Dista trenta chilometri da Milano eppure si finisce per non andarci mai. Qualcuno l’ha vista da bambino, in gita scolastica, qualcuno l’ha intravista da lontano, lungo la strada, che si staglia maestosa all’orizzonte interrompendo la distesa di risaie. Io, confesso, ho superato i quarant’anni senza esserci mai entrata, nemmeno nelle rare volte in cui, da studentessa, andavo a Pavia a mangiare la pizza al taglio perché ci eravamo messi in testa che era più buona (e più economica).

Ho recuperato lo scorso fine settimana, in una domenica di sole, scoprendo un posto bellissimo. La magia inizia nel cortile di ingresso che ricorda le corti delle cascine lombarde, con la facciata rinascimentale della chiesa riccamente decorata. Ma la sorpresa è all’interno, in una chiesa gotica a tre navate, con cappelle affrescate che ospitano opere di Perugino, Bergognone e Campi, e volte dipinte di polvere di lapislazzuli. La visita, che parte dalla tomba di Ludovico il Moro e Beatrice d’Este, è solo guidata, a gruppi ahimè troppo numerosi, bisogna dirlo. Ad accompagnare i visitatori sono i monaci cistercensi che dal dopoguerra abitano il complesso religioso. Il racconto, per chi riesce seguirlo, è avvincente e parte da Gian Galeazzo Visconti, signore di Milano, che nel 1396 fece innalzare il monastero per celebrare la sua grandezza. Un cantiere che dura decenni e vede lavorare alcuni degli architetti e degli artisti più importanti dell’epoca.

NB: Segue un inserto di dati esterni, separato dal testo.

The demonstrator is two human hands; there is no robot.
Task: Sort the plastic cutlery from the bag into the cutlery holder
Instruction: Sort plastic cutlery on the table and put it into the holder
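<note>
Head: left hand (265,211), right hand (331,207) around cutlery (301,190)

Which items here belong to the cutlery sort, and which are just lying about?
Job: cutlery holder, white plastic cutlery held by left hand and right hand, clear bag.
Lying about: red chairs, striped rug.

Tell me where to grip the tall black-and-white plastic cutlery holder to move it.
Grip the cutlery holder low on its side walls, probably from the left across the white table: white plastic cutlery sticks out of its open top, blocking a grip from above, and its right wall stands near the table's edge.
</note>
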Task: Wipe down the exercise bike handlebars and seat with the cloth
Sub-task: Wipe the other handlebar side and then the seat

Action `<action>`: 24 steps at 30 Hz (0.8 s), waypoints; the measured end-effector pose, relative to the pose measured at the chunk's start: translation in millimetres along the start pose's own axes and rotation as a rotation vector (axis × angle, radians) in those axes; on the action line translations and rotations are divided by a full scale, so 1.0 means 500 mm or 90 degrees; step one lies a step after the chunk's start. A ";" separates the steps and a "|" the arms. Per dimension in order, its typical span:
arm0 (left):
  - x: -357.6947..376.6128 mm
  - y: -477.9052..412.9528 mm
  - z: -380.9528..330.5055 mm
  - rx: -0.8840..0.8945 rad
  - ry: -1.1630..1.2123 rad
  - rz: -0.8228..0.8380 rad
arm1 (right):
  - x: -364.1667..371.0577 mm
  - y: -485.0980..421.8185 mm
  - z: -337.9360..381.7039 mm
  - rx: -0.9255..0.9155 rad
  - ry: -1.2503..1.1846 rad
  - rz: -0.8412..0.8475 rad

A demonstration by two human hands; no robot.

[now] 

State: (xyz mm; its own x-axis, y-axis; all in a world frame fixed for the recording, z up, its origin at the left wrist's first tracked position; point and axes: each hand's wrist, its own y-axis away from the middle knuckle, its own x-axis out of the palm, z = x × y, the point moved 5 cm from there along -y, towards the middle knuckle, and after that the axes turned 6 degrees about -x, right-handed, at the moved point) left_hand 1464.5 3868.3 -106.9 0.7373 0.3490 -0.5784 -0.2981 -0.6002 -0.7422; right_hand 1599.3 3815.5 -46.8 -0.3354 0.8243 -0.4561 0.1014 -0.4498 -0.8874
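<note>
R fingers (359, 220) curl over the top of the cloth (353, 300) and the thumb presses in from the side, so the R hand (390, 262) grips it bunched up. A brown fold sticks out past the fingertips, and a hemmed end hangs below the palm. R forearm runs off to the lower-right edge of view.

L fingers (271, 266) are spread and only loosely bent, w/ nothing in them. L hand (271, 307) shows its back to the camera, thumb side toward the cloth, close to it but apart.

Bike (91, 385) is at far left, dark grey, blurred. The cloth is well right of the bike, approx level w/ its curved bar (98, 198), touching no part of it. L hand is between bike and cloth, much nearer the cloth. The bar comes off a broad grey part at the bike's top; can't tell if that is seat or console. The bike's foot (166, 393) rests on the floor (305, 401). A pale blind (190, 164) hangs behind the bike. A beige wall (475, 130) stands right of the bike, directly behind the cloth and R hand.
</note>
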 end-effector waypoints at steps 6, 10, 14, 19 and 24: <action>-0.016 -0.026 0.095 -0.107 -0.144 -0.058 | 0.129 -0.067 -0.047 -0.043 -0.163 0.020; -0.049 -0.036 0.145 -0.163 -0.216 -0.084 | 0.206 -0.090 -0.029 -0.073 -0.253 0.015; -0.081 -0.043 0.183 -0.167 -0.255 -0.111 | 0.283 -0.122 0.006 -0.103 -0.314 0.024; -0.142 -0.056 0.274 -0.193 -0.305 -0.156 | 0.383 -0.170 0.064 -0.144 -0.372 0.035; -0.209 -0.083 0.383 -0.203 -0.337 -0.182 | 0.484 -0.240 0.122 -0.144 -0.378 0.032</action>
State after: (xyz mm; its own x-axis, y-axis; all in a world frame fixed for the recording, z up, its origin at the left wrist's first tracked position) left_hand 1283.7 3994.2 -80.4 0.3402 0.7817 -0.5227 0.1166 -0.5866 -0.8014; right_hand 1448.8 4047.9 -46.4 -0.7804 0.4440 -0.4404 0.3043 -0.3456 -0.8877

Se avete qualche ora in più allungate il viaggio fino a Pavia per fare due passi in piazza Duomo e dintorni, vedere le torri medioevali e arrivare fino al Castello Visconteo dove fino al 5 maggio è aperta la mostra di fotografie di Vivian Maier, la tata americana che ha immortalato la bellezza della vita di tutti i giorni nelle strade di New York e Chicago, capace di acchiappare in uno scatto l’autenticità delle persone. La mostra raccoglie 100 immagini fra cui alcuni celebri autoritratti in bianco e nero realizzati attraverso specchi o vetrine di negozi, e un interessante documentario che racconta la vicenda umana di una donna che per anni ha fotografato nel tempo libero, sviluppando solo una piccola parte delle sue foto, mai mostrate ad alcuno. Migliaia di negativi furono trovati dopo la sua morte. Venduti all’asta, o oggi sono di proprietà di alcuni collezionisti.

Se ci sta anche una tappa per mangiare e volete un consiglio – in zona non c’è molto – noi ci siamo fermati lungo la strada statale che dalla Certosa porta a Pavia, alla Trattoria Trappers a Samperone: piccola, accogliente, con una cucina genuina di piatti della zona a prezzi onesti.